0

in train_epoch function

we have three kinds of losses

  1. loss
  2. batch_loss
  3. train_loss

as I understand loss is a tensor, batch loss is the value of the tensor , train_loss is the accumulative value of the batch_loss this is ok for me.

my question is why AllenNLP considered the batch_loss in for batch and did not calculate the cumulative loss for batch_group?

Also I did not understand the need for batch_group inside epoch, and batch inside batch_group

this is my understanding we have epoch inside it we have batch_group inside batch_group we have batch the batch_loss is calculated for batch not for batch_group why?

Arij Aladel
  • 356
  • 1
  • 3
  • 10
  • in this line https://github.com/allenai/allennlp/blob/0ad228d4cf7dee4bb782026de272866819d44654/allennlp/training/trainer.py#L725 I think there is a bug shouldn't we first accumulate the batch loss then after fininishing the for loop add the batch_reg_loss to total train_reg loss as was done with batch_loss? – Arij Aladel Oct 28 '20 at 06:05

1 Answers1

1

my question is why AllenNLP considered the batch_loss in for batch and did not calculate the cumulative loss for batch_group?

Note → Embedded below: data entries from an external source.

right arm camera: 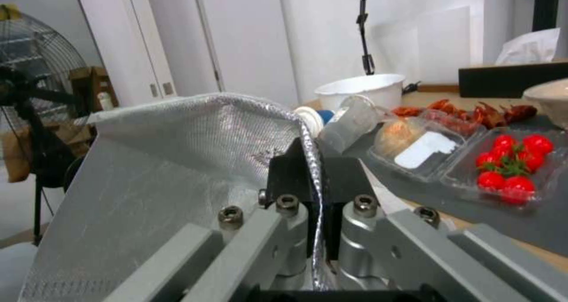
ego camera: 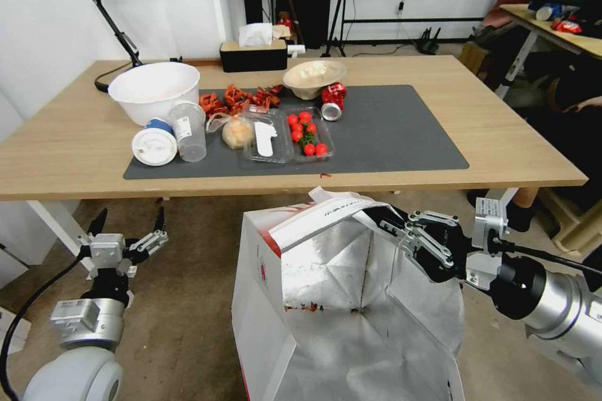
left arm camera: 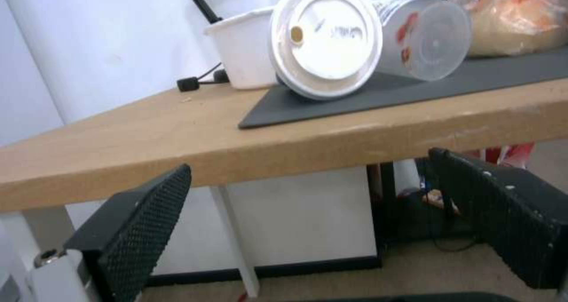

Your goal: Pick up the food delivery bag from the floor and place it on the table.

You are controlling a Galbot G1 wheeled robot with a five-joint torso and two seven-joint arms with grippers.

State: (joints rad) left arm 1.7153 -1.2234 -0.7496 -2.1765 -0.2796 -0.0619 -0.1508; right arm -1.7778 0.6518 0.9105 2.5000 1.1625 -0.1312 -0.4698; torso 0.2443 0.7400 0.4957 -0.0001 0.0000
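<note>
closest to you, the large boxy white food delivery bag with red side panels and shiny silver foil lining gapes open toward the head camera, just in front of the table's near edge, its base out of view below the picture. your right end effector comes in from the right and is pinched onto the bag's foil-lined top rim; in the right wrist view the rim runs straight between the two black fingers, which press it from both sides. a white flap of the bag folds over beside that grip.

your left end effector hangs low at the left, over the worn brownish-grey floor and below the table edge, its black fingers spread wide with nothing between them (well apart from the bag).

beyond the bag, the large rectangular light-wood table carries a dark grey mat crowded on its left half: a big white bowl, a clear plastic cup lying on its side, a white round lid, a clear tray of red cherry tomatoes, a tipped red can and a beige bowl. the mat's right half is bare.
</note>
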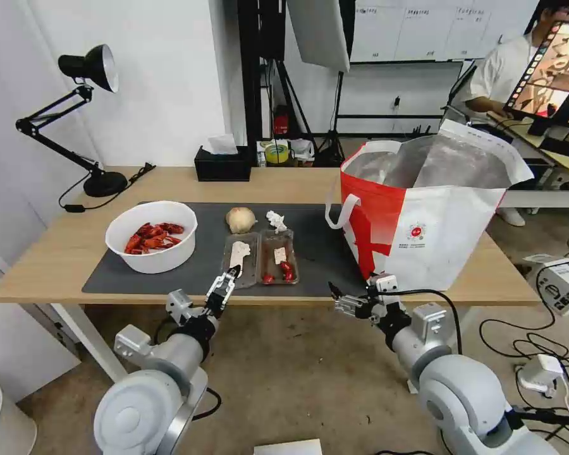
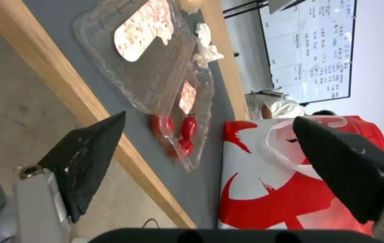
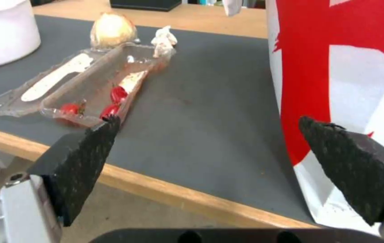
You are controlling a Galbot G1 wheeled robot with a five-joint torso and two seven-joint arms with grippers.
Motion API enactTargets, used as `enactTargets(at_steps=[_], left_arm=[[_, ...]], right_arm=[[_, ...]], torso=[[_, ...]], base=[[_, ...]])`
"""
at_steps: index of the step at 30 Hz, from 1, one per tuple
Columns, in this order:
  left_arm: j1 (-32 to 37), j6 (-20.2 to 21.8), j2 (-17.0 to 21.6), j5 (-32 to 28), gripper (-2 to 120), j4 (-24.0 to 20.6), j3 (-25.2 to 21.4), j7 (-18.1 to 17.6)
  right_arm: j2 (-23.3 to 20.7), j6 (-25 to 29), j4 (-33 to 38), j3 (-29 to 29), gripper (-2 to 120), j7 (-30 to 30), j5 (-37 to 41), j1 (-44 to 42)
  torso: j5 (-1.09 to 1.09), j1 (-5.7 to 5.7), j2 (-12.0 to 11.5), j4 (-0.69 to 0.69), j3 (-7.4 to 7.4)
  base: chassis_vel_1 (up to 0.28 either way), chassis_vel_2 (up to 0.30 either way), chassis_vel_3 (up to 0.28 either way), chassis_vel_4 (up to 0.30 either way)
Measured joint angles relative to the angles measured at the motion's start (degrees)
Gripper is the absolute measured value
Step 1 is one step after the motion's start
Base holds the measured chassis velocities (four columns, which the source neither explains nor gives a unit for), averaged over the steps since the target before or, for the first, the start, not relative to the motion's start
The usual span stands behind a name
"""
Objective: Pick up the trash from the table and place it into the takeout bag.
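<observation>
While both arms hang just off the near edge of the surface (image 1: 57, 265), we keep our left tool (image 1: 224, 285) spread wide and aimed at the clear tray (image 1: 259, 258), which lies directly ahead of it on the dark mat (image 1: 322, 246). That stance suits, we judge, a grasp on the tray's near rim. Our right tool (image 1: 346, 302) is also spread and empty, waiting low with the takeout bag (image 1: 423, 215) just ahead and to its outer side. The bag stands upright with its foil mouth gaping, likely so trash can drop straight in.

The tray is thin and crinkled, with two compartments: pale scraps in both and a few red bits at the end nearest our left tool. Beyond it sit the beige ball (image 1: 240, 219) and the crumpled tissue (image 1: 275, 220). The white bowl (image 1: 152, 235) of red shells rests farther to the left tool's outer side.
</observation>
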Motion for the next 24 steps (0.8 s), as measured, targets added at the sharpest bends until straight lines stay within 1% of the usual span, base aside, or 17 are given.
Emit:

This is actually a bug, so thanks for pointing that out! There is a PR open now to fix it: https://github.com/allenai/allennlp/pull/4706

Also I did not understand the need for batch_group inside epoch, and batch inside batch_group

batch_group always consists of just a single batch unless you're using num_gradient_accumulation_steps greater than 1, i.e. you're using gradient accumulation, which is a method for getting a larger effective batch size.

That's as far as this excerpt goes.